As the Israel Air Force continues to investigate the Sunday air strike, questions have been raised over military accounts of the incident.It now appears that the military had no information on rockets launched from the site of the building, or the presence there of Hezbollah men at the time.
The Israeli Defense Forces had said after the deadly air-strike that many rockets had been launched from Qana. However, it changed its version on Monday.
The site was included in an IAF plan to strike at several buildings in proximity to a previous launching site. Similar strikes were practiced in the past. But there were no rocket launches from Qana on the day of the strike.
It is especially disturbing that Israeli officials and spokespeople have have pounded the airwaves claiming that there were active rocket launchers in the vacinity at the time of the strike. From the NYT:
Vice Prime Minister Shimon Peres, speaking at the Council on Foreign Relations in New York, said the bombing in Qana was aimed at rocket launchers 300 yards from where the civilians were, a distance commanders considered large enough to avoid the risk of hitting them. He said Israel was investigating what had gone wrong.
Can anybody believe that Shimon Peres was purposely given misleading information by his own military intelligence?
But the country's most influential columnist, Nahum Barnea, writing in Yediot Aharonot, raised questions about Israeli tactics and leadership. Mr. Barnea wrote about the government's decision to allow the army to attack civilian houses if Hezbollah rockets and war matériel were stored inside and the population was warned in advance to leave.In an interview, he said the policy, however justified, courted the Qana bombing, and he criticized Mr. Peretz for being "stupid enough to make it seem like a moral statement."
In his column, he said Israel had to respond to Hezbollah's attack with military action, but added, "The question is how and at what cost." He criticized Mr.
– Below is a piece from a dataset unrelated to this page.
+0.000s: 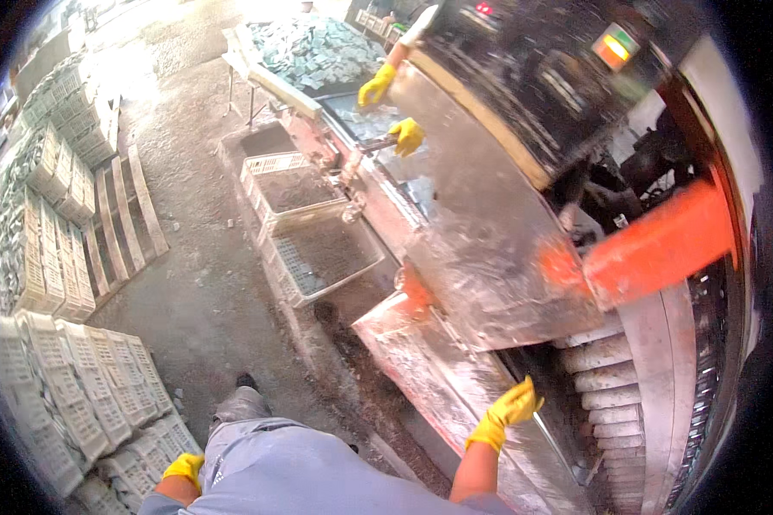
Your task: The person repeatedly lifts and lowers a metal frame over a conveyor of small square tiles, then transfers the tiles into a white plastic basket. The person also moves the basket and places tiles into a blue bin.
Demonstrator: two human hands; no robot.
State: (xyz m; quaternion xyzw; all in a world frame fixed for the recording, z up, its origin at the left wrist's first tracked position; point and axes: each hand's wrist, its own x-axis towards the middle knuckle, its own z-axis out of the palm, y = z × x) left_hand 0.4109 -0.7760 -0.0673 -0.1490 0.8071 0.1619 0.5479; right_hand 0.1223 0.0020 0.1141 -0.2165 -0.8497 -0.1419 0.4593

Peretz for describing "proudly how he relieved the army of restrictions on harming civilian population that lives alongside Hezbollah operatives."
"I can understand accidentally harming civilians in the course of combat," he wrote. "But a blanket directive regarding the entire civilian population of southern Lebanon and the Shiite neighborhoods of Beirut is a hasty and lightheaded act, which courts disaster. We saw the outcome of this yesterday, in the bodies of the women and children that were taken out of the bombed house in Qana."
It is clear that the disinformation of the last few days was coordinated by the Israeli propaganda machine to obfuscate the moralistically bankrupt intent and strategy of the Israelis. The Qana bombing was no mistake. Period!